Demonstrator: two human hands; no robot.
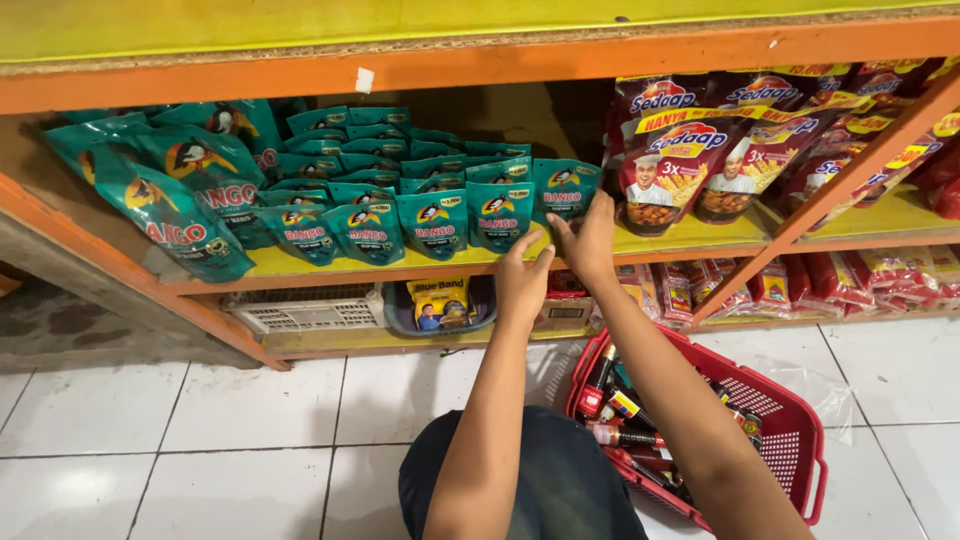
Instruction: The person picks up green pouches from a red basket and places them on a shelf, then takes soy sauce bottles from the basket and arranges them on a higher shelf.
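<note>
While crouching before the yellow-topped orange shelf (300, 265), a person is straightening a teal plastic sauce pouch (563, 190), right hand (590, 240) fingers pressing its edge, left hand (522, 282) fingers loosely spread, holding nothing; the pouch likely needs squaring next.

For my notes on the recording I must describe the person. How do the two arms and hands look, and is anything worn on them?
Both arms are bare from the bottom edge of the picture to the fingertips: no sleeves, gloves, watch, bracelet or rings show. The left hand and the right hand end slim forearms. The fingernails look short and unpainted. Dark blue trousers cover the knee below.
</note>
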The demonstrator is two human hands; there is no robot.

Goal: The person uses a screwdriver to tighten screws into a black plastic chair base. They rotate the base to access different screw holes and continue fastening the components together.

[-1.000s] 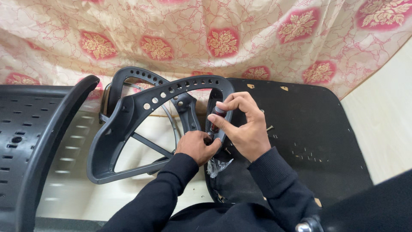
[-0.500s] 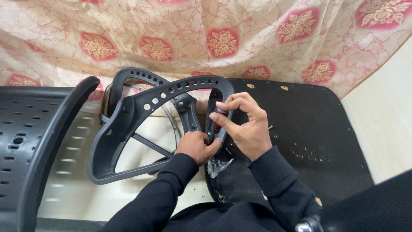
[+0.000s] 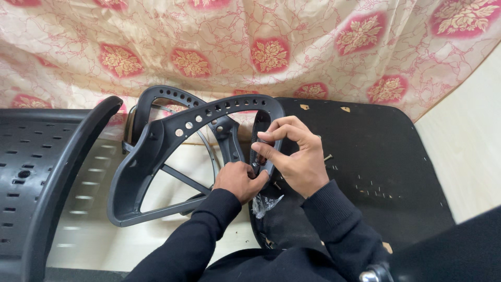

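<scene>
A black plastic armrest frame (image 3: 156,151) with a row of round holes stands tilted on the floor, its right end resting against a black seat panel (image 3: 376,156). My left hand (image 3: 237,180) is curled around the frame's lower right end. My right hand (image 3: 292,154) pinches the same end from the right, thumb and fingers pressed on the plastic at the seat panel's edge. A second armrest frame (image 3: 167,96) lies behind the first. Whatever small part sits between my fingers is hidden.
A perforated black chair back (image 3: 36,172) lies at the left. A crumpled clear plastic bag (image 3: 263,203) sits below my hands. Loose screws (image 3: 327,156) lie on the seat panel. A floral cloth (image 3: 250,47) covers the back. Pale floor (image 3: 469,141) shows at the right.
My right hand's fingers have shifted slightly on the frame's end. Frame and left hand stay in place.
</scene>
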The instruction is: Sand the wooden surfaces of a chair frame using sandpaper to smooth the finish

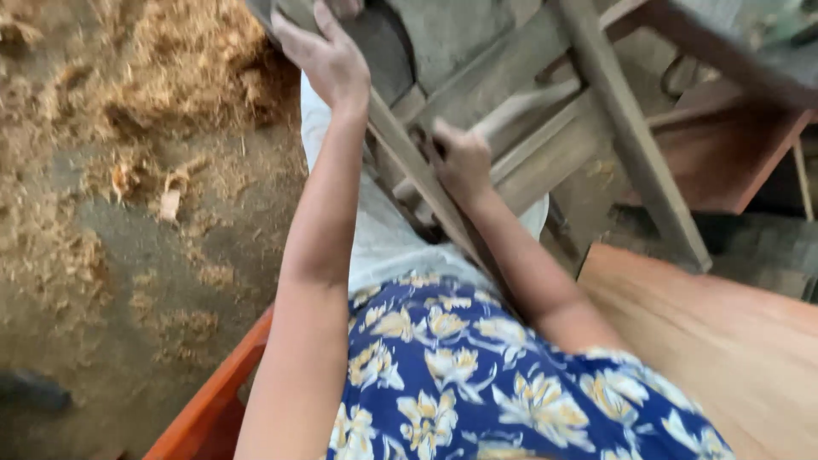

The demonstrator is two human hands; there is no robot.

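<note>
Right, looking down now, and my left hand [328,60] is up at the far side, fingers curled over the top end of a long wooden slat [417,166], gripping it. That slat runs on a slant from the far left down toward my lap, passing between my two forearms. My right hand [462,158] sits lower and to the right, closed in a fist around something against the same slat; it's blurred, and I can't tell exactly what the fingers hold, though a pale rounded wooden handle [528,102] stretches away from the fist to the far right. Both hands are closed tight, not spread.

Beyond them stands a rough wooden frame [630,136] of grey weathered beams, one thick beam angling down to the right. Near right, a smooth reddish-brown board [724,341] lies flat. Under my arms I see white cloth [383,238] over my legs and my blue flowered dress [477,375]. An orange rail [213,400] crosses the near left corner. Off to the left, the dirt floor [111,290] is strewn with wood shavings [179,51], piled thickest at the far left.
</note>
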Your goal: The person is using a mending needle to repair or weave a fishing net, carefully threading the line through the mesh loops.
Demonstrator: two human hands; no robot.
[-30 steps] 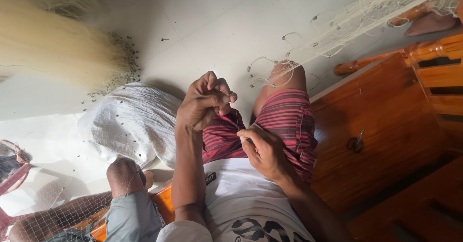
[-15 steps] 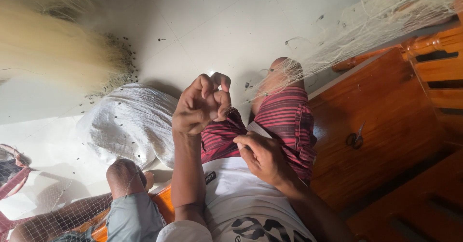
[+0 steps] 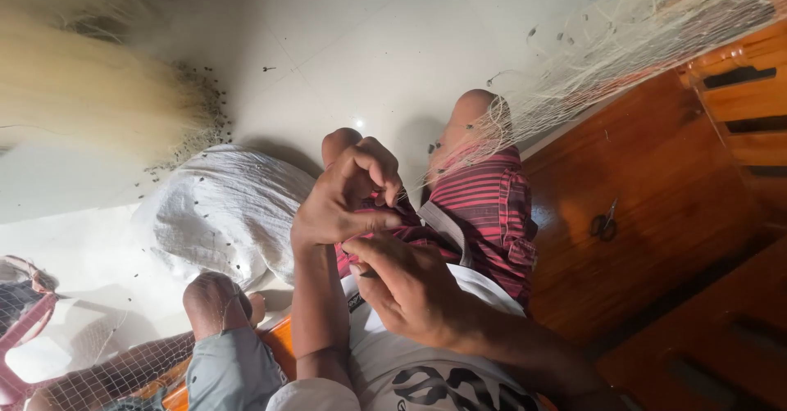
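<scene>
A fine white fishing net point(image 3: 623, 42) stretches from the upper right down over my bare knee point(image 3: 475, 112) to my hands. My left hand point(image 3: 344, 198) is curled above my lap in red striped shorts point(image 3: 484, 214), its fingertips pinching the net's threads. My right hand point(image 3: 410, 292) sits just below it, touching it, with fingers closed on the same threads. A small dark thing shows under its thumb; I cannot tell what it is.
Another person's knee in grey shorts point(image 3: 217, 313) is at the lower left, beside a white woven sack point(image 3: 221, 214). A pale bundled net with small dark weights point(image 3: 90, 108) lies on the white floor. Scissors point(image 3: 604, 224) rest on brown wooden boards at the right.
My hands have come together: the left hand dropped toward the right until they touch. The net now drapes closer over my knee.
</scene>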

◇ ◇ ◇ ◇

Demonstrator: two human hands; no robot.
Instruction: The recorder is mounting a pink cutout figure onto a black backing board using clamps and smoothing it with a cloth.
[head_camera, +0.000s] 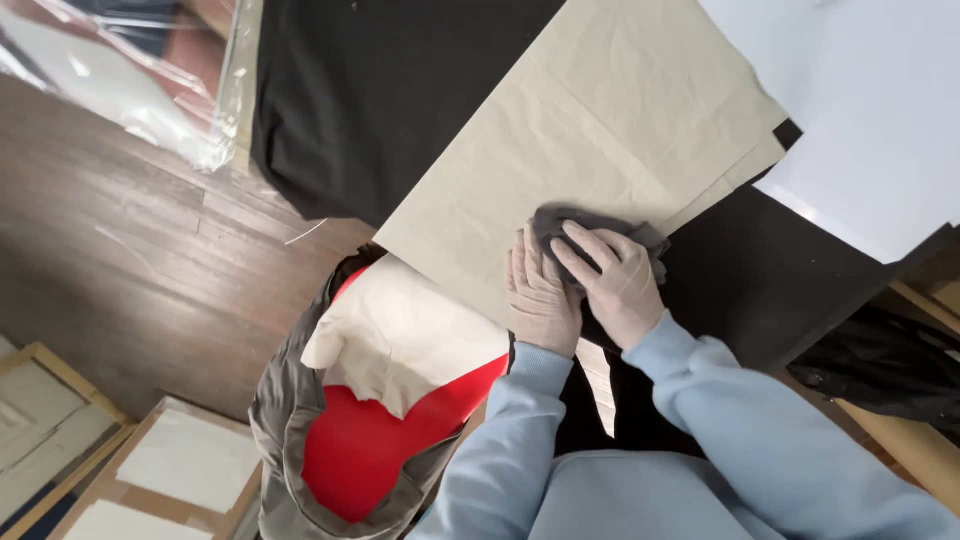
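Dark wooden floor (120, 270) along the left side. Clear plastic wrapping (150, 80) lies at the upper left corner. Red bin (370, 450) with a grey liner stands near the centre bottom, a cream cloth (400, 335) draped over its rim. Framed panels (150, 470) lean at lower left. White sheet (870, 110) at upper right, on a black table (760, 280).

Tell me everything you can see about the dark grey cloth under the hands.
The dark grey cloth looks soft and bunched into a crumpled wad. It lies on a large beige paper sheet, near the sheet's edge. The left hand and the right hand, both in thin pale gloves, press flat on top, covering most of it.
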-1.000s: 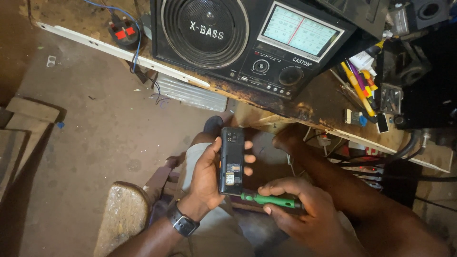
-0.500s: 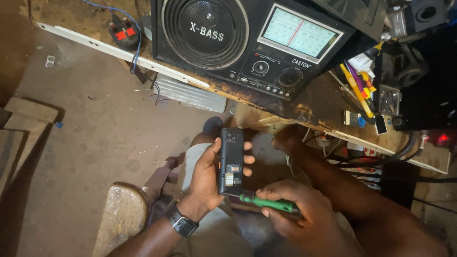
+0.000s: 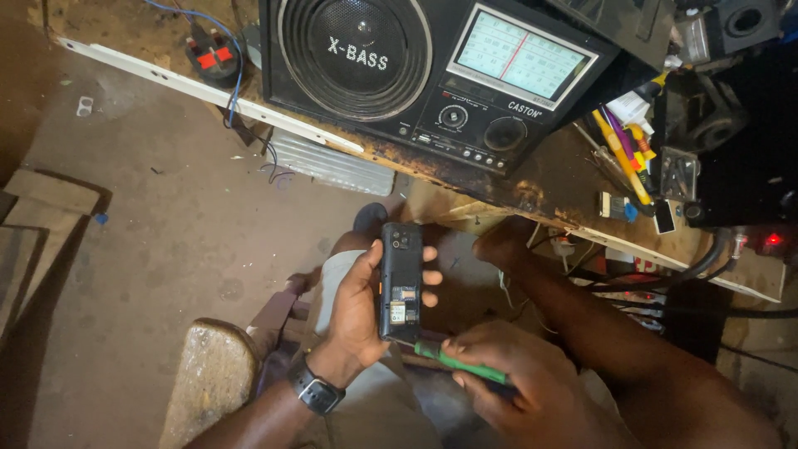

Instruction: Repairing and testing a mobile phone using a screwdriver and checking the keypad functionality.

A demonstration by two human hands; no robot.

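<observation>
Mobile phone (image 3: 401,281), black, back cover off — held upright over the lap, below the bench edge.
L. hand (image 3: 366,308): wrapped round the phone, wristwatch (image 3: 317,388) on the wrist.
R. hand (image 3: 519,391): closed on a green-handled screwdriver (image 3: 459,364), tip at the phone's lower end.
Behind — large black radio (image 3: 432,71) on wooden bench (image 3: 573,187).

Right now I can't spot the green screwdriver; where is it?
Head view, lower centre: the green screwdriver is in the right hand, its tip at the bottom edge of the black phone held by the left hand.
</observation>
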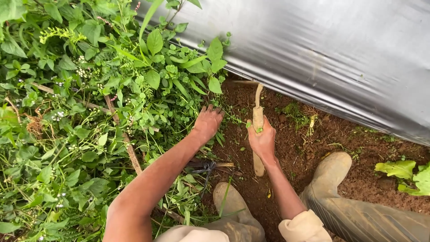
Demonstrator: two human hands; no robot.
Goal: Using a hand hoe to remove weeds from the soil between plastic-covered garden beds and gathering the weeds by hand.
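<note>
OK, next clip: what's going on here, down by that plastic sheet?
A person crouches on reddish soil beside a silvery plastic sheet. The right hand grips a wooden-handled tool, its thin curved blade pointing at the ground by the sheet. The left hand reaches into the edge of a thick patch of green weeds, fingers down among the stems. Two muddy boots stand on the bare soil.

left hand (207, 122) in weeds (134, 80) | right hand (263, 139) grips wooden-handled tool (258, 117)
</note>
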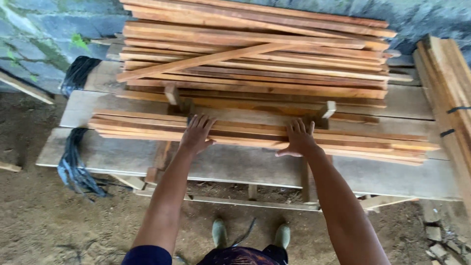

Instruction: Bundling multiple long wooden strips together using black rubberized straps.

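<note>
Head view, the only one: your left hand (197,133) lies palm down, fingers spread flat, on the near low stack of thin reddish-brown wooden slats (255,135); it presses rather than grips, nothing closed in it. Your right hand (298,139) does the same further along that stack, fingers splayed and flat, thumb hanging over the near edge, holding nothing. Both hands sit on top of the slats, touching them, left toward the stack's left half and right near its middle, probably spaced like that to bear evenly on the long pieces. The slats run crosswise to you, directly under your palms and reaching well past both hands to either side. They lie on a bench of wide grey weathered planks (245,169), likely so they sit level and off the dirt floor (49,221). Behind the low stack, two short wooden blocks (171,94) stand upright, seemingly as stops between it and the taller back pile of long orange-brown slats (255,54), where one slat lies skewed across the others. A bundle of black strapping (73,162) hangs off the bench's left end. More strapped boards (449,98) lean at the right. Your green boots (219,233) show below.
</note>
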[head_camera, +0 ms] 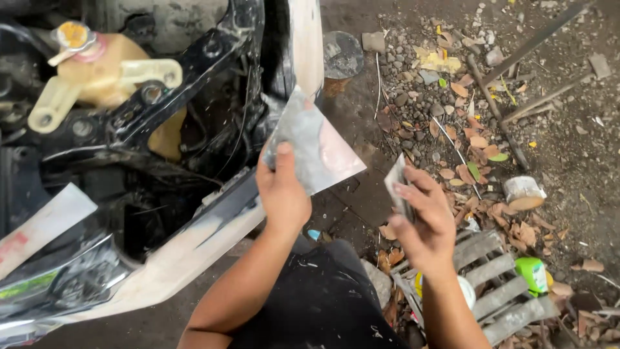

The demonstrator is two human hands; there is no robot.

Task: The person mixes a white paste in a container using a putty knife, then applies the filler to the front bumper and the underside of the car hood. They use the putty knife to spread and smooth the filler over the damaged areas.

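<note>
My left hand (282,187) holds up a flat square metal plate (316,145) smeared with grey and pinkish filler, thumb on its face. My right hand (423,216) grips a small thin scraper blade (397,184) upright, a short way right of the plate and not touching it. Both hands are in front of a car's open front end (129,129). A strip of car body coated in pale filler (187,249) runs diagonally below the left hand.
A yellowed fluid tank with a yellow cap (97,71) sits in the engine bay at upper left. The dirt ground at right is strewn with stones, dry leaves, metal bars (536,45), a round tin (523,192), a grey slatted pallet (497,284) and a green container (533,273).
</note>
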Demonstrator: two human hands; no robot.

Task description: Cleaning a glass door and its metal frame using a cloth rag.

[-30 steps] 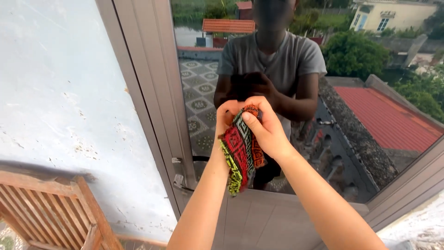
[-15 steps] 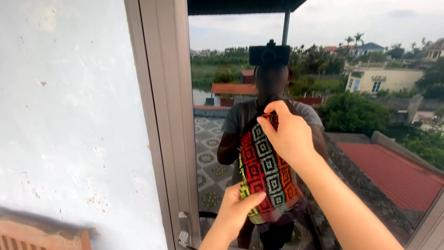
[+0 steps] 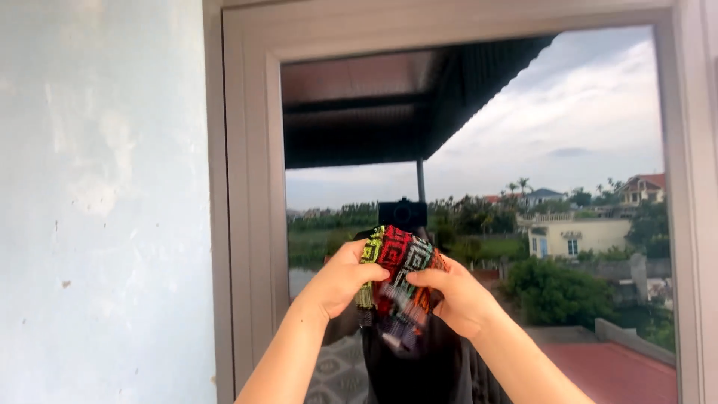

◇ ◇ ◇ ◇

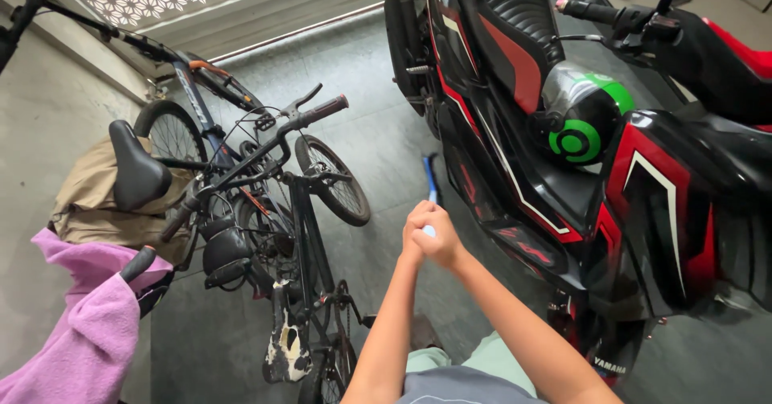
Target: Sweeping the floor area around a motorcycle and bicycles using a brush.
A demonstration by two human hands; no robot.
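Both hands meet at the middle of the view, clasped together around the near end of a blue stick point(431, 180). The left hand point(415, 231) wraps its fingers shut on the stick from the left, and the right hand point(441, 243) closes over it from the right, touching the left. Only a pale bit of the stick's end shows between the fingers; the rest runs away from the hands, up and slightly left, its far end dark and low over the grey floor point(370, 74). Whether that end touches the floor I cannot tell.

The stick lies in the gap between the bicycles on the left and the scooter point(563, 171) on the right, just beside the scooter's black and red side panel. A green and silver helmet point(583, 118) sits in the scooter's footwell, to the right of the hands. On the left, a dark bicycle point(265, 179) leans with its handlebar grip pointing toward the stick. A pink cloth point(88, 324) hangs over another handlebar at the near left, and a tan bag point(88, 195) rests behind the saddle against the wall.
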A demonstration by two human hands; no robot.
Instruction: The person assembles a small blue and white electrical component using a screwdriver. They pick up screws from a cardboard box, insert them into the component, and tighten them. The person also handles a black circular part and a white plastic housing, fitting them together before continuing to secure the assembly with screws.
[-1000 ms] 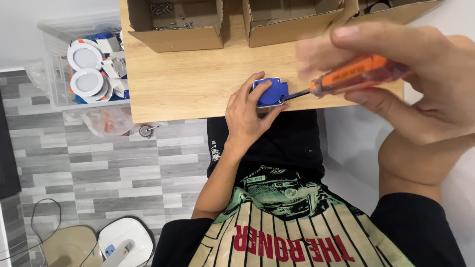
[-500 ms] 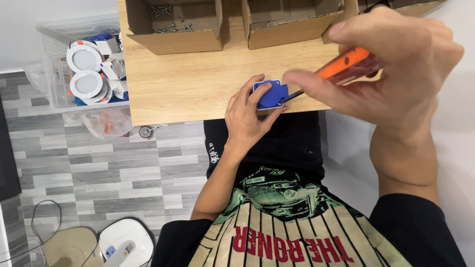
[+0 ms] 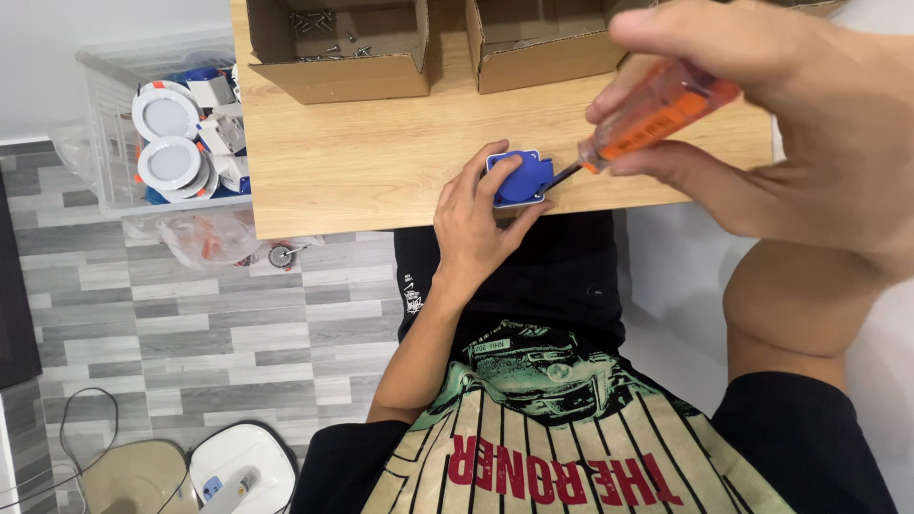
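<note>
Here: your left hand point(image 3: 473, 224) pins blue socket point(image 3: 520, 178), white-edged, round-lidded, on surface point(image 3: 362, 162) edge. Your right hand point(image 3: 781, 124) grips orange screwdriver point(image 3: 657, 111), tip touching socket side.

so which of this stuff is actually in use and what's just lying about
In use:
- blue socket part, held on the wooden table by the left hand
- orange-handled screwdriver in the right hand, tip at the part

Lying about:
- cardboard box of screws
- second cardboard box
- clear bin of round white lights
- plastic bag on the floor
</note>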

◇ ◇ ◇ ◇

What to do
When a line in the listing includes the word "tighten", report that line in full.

Result
Goal: The person uses a screwdriver to tighten screws into a black plastic chair base. They rotate the base to access different screw holes and continue fastening the components together.
Instruction: The person assembles a small blue and white electrical component using a screwdriver. They pick up screws from a cardboard box, insert them into the component, and tighten them. The person also handles a black circular part and a white plastic housing, fitting them together before continuing to secure the assembly with screws.

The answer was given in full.